Before the first guy I was ever truly in love with asked me to make a choice that would break my heart, I believed I had it all.
I was 26 years old and I was living in a tiny apartment in New York City that rested between an always-open pizza shop and a public library. I was working full time at a tech startup that kept me busy between the hours of 9 and 5, but also allowed me the freedom to have a life outside of work. I used that freedom to start my own business, which practically took off overnight before I was able to figure out packages and prices, and even branding. But I loved being the CEO of chaos.
I woke up at 6 a.m. and worked on my side hustle until it was time to zip up a dress and head to the office of my paycheck job. I came home at 6 p.m., put on my pajamas and worked until my eyes collapsed or my computer battery died. On the weekend, I sat my butt down in a coffee shop until an employee announced last call and swept me out of the place.
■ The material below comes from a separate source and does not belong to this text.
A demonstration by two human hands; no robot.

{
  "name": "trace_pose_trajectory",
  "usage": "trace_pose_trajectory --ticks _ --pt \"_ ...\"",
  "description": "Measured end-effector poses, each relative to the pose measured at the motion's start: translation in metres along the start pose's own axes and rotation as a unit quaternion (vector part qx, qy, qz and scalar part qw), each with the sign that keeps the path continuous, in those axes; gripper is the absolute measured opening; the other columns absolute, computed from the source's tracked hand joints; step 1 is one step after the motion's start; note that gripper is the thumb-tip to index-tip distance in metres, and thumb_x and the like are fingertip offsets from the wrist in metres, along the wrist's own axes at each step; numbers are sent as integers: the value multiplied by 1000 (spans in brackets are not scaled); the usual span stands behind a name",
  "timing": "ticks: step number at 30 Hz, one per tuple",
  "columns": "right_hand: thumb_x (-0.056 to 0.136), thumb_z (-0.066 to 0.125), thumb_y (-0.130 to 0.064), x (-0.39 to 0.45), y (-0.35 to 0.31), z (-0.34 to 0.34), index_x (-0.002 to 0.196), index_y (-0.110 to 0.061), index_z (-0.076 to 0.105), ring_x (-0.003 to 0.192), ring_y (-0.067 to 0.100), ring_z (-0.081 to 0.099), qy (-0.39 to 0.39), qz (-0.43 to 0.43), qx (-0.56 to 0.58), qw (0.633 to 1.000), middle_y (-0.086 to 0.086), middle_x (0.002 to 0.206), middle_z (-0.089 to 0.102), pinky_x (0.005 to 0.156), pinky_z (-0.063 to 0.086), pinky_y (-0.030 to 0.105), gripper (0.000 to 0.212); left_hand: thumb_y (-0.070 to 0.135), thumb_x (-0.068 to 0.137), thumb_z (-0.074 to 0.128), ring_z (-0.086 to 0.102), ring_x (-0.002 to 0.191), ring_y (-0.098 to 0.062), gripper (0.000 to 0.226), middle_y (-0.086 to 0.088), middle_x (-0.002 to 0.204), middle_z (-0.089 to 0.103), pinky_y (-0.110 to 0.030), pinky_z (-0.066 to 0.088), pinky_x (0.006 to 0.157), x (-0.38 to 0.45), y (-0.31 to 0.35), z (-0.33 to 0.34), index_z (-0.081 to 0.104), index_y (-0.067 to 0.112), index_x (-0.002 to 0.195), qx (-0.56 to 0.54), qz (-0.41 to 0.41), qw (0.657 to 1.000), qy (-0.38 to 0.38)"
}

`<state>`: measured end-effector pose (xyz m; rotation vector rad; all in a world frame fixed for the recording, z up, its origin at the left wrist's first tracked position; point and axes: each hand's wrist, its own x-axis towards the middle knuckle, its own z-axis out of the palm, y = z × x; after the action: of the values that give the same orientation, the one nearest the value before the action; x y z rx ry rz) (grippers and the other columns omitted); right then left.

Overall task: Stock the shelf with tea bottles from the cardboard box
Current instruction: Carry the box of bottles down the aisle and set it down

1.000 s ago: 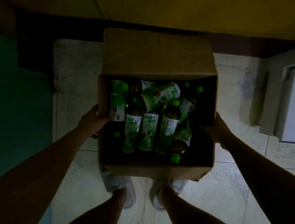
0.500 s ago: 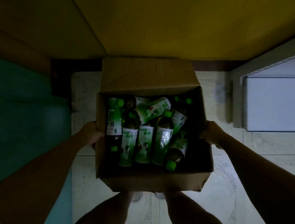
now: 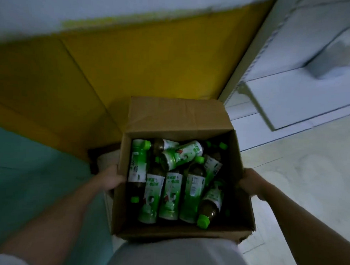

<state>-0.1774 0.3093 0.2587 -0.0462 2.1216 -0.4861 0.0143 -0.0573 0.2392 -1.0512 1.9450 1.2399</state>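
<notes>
cardboard box [image 3: 177, 116]: open, creased flap far | tea bottles [image 3: 171, 194]: green-capped, jumbled | left hand [image 3: 111, 178], right hand [image 3: 252, 182]: fingers clasp box sides | white shelf [image 3: 291, 101] right

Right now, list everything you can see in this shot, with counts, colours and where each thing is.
cardboard box: one, brown, open, centre, held up by its two sides.
tea bottles: about ten or more, exact count unclear; green caps, green and white labels, dark tea; jumbled inside the box.
shelf unit: one, white, upper right; no bottles visible on it.
wall: yellow below, white above, behind the box.
floor: pale tiles, right.
left hand: gripping the box's left side.
right hand: gripping the box's right side.
</notes>
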Motion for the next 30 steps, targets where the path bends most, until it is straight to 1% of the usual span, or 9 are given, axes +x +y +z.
trace_pose_trajectory --ticks 7,9,12,15,19,22,25,28,30 --pt "80 56 -8 -118 64 50 114 -6 64 103 36 64 116 64 63 989 17 109 68 86 54 40 35 13 82 72 60 82 -9 25 5 92 66 -32 50 81 -61 16 21 60 34 85 67 59 995 -47" --pt "80 55 -7 -129 82 49 115 -7 63 101 34 64 141 75 95 983 16 109 68 82 56 41 35 15 80 74 65 85 -17 18 -1 93 70 -38 53 86 -56 31 32 65 28 88 84 72 992 -54" --pt "82 54 -8 -143 114 54 117 -9 63 97 31 64 161 92 120 975 12 106 68 74 55 35 35 15 81 74 66 82 -21 7 -5 87 70 -36 54 73 -55 52 50 68 17 84 120 85 986 -78" --pt "85 55 -9 -148 145 56 117 -10 62 95 27 61 181 93 144 968 9 103 65 77 52 33 33 24 76 79 70 87 -26 33 -8 96 72 -40 59 72 -49 78 74 66 15 106 153 76 981 -91" --pt "85 54 -7 -149 200 48 115 -7 61 96 31 60 184 120 184 958 12 103 64 77 48 34 31 18 83 73 68 80 -26 29 -9 92 70 -40 58 68 -43 127 124 64 8 109 215 91 966 -107" --pt "83 56 -7 -147 247 34 117 -6 60 99 34 62 183 135 215 950 16 108 65 73 49 33 34 13 87 66 65 76 -24 24 -9 89 67 -38 56 67 -47 170 171 62 7 110 257 96 956 -104" --pt "82 56 -4 -152 301 1 115 -5 60 90 32 62 185 148 247 940 14 100 63 56 49 27 33 12 86 65 65 79 -27 26 -10 90 67 -44 58 74 -45 217 225 62 8 111 297 102 945 -94" --pt "83 56 -3 -161 344 -36 116 -4 59 87 32 64 194 165 275 927 15 101 64 50 50 26 33 15 86 67 67 81 -30 20 -7 89 67 -45 59 69 -55 271 270 63 12 104 313 146 933 -105" --pt "82 57 -3 -171 378 -71 116 -3 59 82 30 64 211 179 281 919 15 99 64 47 48 24 33 15 88 64 65 80 -28 15 -11 96 68 -36 57 61 -62 316 308 62 13 102 324 171 924 -107"
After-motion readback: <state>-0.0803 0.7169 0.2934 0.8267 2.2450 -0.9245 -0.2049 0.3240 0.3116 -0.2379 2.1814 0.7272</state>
At that time, I also had a boyfriend. He was a long-distance on-again, off-again boyfriend, but he was someone I loved dearly. He was an anchor in my life before I found a home and a job in New York City and he was someone I wanted to spend my life with.
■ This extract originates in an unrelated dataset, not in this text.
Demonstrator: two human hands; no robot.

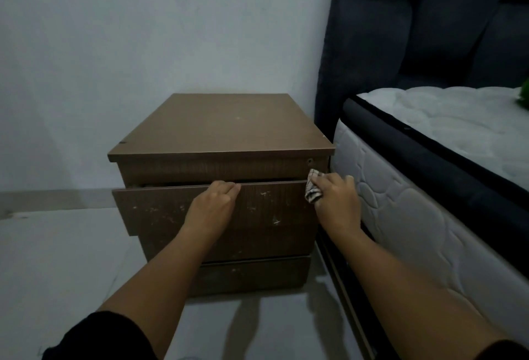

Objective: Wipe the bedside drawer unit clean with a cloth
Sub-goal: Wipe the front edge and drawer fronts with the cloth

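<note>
The brown bedside drawer unit (220, 130) stands on the pale floor (57, 259), backed against the grey wall (143, 30), with the bed's mattress (415, 202) just beside its right side. Its top drawer (171, 208) is pulled out a little from the unit's front, and pale scuffs speckle the drawer face. A lower drawer (249, 275) sits flush beneath it.

The left hand (213, 205) grips the top edge of the open drawer near its middle, fingers curled over the edge. The right hand (336, 199) is at the drawer's right end, its grip closed around a bunched checked cloth (312, 192), which touches the upper right corner of the drawer front, just under the unit's top panel.

A dark padded headboard (400, 30) rises behind the mattress, to the right of the unit. Dark sleeves show on both arms at the picture's lower edge. A scrap of something green (525, 94) lies on the mattress, well apart from the unit.
</note>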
I saw him whenever I had a chance. When I could get time off work and when I could manage taking a break from building my side hustle, one of us would drain our airline miles and fly across the country to be by the other’s side.
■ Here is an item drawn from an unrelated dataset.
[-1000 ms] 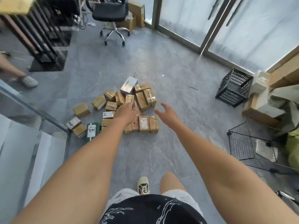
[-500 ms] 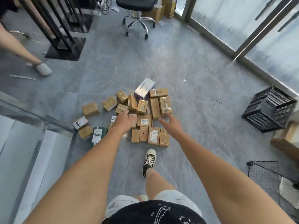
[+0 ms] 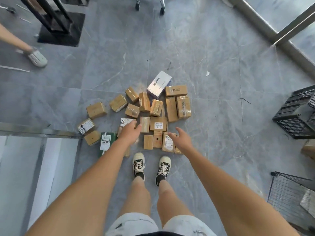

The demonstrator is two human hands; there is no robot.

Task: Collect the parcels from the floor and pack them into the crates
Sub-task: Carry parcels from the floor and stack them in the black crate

A lot of our fights started because I’d spend too much time checking my emails, writing business strategies and doing research. My mind was constantly running through Excel spreadsheets and mentally checking off to-do lists.
I was a workaholic, but I was happy. I loved being busy and having too much on my plate. I believed I was the queen of juggling it all without letting any of the balls hit the floor.
But my boyfriend didn’t believe any of that. He didn’t like that I could only chat on the phone for 30 minutes a day or that I was constantly checking emails or taking phone calls when we were taking strolls around Central Park. He didn’t like that I worked two jobs and took on freelance writing gigs when I had some free time. He didn’t like, as he said multiple times, that my main hobby wasn’t him.
So about two years into our rendezvous of a relationship, he sat me down and told me that I had to make a decision. He asked me to either quit my side hustle or quit our relationship.
I remember my mouth dropping practically to the floor. My eyes bulged so far out of their sockets, I probably looked like a cartoon character. I was completely and utterly shocked.
Why did I have to choose? Why couldn’t I have it all? Why couldn’t he just be along for this ride, even though the ride was at times stressful and sleepless? I was in love with my career and I was in love with him. Why, I begged and I pleaded with him, couldn’t I love both?
I felt my heart expand and then sink down to my belly button. Sure, I could have tried harder to have a work-life balance, but he could have tried to be more supportive too. It was in that moment, with him waiting for me to answer that question, that I realized the answer was obvious.
Maybe love makes you blind, but your career makes you open-eyed and hungry. I guess I liked — no I loved — that feeling more than I loved him.
I looked him in the eyes and told him that he had to pick that question or me.
He rolled his eyes, tied his muddy shoelaces and told me I’d regret picking my career. I never once have.